Her hearing isn’t what it use to be, and in the past six months has gotten worse. She nods and smiles at neighbors wishing them good morning with relative ease, furrows her brow in concentration as she watches the lips of the checker at the grocery store, and avoids meaningful conversation when it can be avoided. Like sinking to the bottom of a pool, the sound of the world above had become muffled, isolating her in the deep of her own thoughts. This gray afternoon, as she peers through the kitchen window, she’s thinking of a weekend in 1972, when she and Eddie had camped at Paradise Valley.
It was late June and the snowy sides of Mt. Rainier had erupted with colorful wildflowers. This, this is how she’d pictured paradise she’d told Eddie. He’d nodded, smiled, bent down and touched the earth. Fifty years later she imagined Paradise hadn’t changed much, the wildflowers stuck in a groundhog’s day of Springs, blooming and dying, blooming and dying, ad nauseam. Mt. Rainier, Eddie had told her, was not a mountain at all, but a sleeping volcano– no a resting volcano. Looking at those beautiful wildflowers, on that perfect day in Paradise he’d told her the mountain they were standing on would someday explode with the power of hundreds or even thousands of atomic bombs. The very place they were standing would turn to ash, and all that lovely, vibrant color would be wiped to a dirty gray. A thing like that, she’d thought. Eddie would say a thing like that in Paradise, wouldn’t he? Standing in the garden of Eden, and Eddie only thought of the lava flowing beneath the wildflowers.

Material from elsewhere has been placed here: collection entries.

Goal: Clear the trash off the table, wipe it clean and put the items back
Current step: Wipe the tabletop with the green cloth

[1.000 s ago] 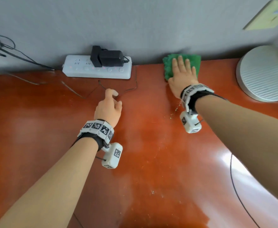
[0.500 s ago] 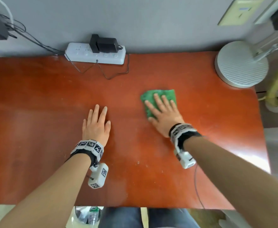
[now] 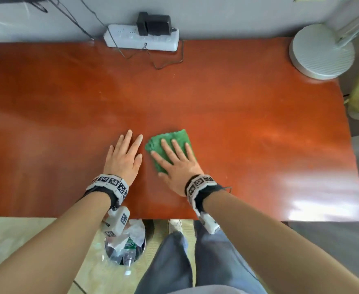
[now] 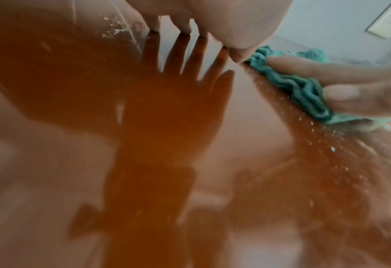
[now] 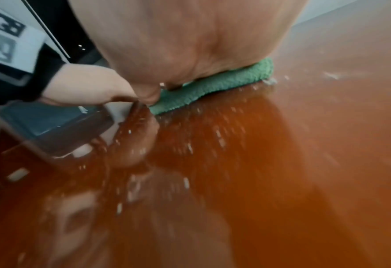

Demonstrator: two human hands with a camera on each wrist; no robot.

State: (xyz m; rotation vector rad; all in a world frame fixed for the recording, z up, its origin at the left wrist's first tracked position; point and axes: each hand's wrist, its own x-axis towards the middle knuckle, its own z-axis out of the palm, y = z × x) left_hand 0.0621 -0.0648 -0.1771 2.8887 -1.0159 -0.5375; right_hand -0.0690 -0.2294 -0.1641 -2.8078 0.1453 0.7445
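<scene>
A green cloth [image 3: 180, 136] lies on the glossy red-brown table [image 3: 248, 128], near its front edge. My right hand [image 3: 174, 158] presses flat on the cloth with straight, spread fingers. My left hand [image 3: 124, 154] rests flat on the bare table just left of the cloth, fingers straight. In the left wrist view the cloth [image 4: 304, 88] bunches under the right hand's fingers [image 4: 304, 67]. Pale crumbs [image 5: 222, 137] lie scattered on the table in front of the cloth [image 5: 212, 85] in the right wrist view.
A white power strip [image 3: 140, 38] with a black adapter [image 3: 155, 25] and thin cables sits at the back edge. A round white lamp base [image 3: 320, 52] stands at the back right corner. Below the front edge is a bin [image 3: 124, 247] holding plastic bottles, beside my legs.
My right hand has dragged the cloth from the back wall toward the front edge and leftward. My left hand flattened and drew back with it. The view pulled back.
</scene>
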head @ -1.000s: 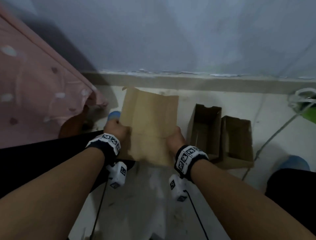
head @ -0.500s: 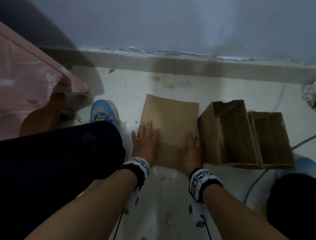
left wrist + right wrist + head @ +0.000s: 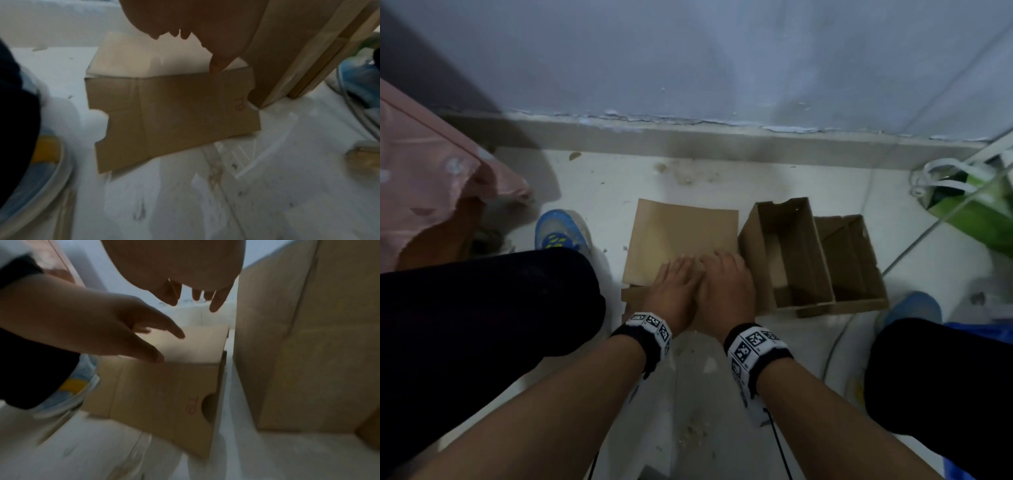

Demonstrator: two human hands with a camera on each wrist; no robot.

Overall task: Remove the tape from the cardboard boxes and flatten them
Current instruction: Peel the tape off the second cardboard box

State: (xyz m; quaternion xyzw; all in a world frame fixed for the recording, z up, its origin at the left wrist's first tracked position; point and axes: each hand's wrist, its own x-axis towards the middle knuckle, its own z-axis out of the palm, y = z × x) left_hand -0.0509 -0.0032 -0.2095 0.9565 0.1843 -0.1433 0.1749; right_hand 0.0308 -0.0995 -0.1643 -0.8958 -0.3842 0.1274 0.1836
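Flattened box (image 3: 681, 236) now down on floor, frame centre | L hand (image 3: 674, 291) + R hand (image 3: 726, 287) moved together, fingers straight, pressing, gripping nothing | 2 boxes (image 3: 787, 253) at right still upright, pending.

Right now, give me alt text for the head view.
Both hands, left hand beside right hand, press flat on a flattened cardboard box on the floor. Two open boxes stand just right of it; a blue shoe sits left.
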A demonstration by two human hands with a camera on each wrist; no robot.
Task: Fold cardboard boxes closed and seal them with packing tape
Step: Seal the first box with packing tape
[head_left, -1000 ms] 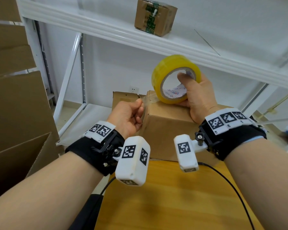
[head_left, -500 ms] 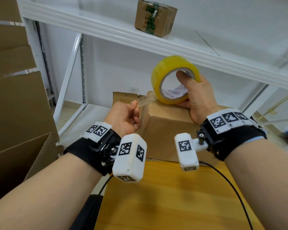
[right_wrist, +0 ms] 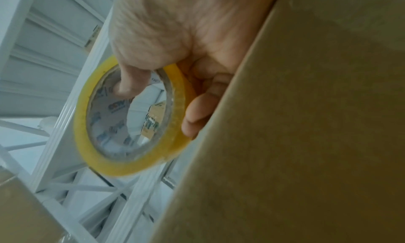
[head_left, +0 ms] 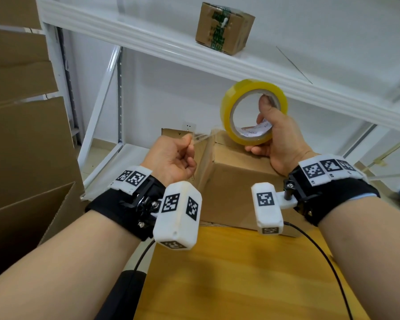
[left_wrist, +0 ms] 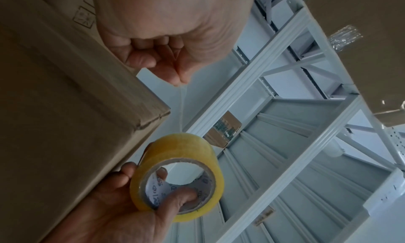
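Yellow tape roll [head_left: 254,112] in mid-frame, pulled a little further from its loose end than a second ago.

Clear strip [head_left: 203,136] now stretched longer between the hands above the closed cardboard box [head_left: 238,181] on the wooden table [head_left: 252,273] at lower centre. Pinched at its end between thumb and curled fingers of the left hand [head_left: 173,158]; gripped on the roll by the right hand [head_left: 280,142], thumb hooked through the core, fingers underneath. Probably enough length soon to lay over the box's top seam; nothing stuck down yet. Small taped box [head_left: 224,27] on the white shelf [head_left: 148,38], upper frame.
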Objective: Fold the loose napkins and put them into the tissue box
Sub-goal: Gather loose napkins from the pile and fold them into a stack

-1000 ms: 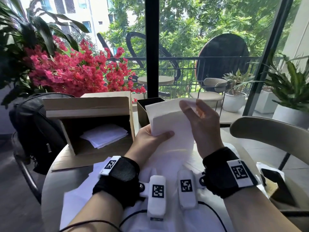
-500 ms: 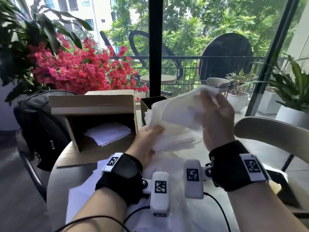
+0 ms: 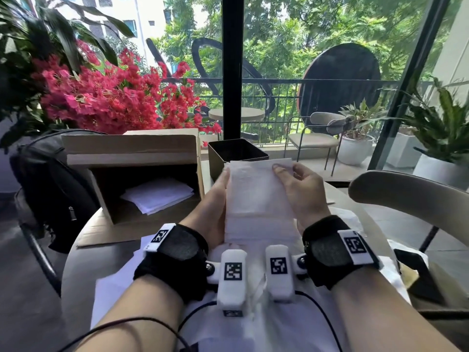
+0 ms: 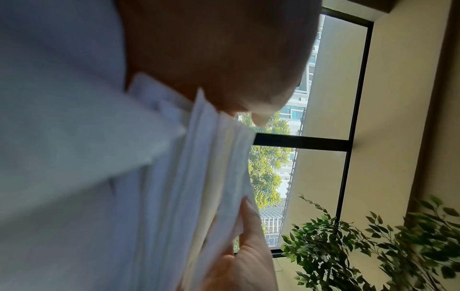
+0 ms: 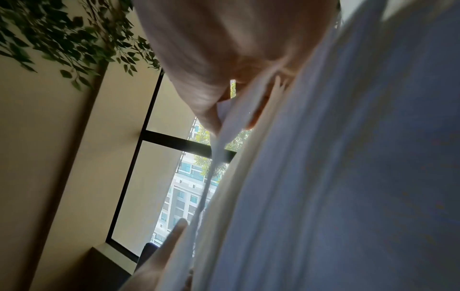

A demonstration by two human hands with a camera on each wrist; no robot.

Eddie, her ‘Beloved Eddie’ is what they called him now that he was ‘Dead Eddie’. Dead Eddie. The first time she’d thought those words she’d actually mumbled them out loud. “Dead Eddie” she’d said, standing in her grandmotherly living room in her grandmotherly robe and slippers. And then again, “Dead Eddie!”, she’d chuckled. “Dead Eddie!”, she’d giggled, and the more she said it the harder it was to contain. “Dead Eddie” she’d crowed, tears streaming down that weathered, elephant-skin of a face as she laughed and gasped, gasped until she’d choked and vomited all down that grandmotherly robe. Dead Eddie.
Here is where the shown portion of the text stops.